What to work on
From the line containing "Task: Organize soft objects" down to the line containing "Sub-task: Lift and" in the records below, reproduce every line exactly, ends included, and omit all others.

##############################

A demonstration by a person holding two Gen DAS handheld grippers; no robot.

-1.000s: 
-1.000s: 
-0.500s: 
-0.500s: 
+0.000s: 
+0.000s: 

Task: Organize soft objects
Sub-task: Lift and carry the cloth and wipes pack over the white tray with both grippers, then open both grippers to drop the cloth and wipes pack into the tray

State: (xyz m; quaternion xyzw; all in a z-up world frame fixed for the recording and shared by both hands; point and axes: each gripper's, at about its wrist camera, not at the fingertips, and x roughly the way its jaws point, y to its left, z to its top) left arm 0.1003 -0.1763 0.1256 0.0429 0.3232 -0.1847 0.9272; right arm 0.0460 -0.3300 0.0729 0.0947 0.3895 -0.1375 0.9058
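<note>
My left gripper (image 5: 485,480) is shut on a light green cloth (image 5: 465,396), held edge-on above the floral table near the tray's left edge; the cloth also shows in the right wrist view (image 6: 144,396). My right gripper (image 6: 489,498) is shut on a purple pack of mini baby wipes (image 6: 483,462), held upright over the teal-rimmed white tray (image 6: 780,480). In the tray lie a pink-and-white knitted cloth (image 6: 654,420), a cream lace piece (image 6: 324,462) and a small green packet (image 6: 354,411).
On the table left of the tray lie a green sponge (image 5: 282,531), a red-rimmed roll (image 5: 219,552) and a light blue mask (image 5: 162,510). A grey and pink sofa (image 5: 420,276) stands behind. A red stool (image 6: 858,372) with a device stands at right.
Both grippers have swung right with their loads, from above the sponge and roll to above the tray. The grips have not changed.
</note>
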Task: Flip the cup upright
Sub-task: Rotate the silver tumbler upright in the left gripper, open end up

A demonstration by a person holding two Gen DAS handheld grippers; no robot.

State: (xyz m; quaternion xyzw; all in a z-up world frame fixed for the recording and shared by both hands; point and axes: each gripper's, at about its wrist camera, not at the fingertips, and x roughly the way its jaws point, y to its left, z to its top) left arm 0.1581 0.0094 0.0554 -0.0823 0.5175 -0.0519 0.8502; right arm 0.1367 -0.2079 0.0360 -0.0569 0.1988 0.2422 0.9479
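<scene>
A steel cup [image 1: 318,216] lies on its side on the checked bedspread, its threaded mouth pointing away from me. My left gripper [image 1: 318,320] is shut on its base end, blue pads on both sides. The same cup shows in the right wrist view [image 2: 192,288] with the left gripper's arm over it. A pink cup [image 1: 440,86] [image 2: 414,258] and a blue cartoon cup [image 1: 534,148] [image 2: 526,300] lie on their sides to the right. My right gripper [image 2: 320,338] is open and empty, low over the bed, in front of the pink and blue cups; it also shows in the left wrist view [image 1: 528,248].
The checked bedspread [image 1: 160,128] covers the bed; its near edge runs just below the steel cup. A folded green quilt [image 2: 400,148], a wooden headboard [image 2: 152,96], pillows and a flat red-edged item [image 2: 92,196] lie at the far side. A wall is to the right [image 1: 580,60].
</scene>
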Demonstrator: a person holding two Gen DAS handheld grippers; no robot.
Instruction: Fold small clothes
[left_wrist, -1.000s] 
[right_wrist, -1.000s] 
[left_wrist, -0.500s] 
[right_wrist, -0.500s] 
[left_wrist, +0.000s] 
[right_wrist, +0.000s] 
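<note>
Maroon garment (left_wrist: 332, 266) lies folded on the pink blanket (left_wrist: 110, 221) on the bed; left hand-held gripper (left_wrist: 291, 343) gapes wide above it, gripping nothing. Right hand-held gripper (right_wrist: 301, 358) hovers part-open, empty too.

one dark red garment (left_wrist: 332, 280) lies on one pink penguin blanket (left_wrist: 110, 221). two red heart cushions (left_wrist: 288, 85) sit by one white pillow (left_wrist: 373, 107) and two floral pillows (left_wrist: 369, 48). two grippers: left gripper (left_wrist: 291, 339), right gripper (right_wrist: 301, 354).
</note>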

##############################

Completed task
Task: Organize soft objects
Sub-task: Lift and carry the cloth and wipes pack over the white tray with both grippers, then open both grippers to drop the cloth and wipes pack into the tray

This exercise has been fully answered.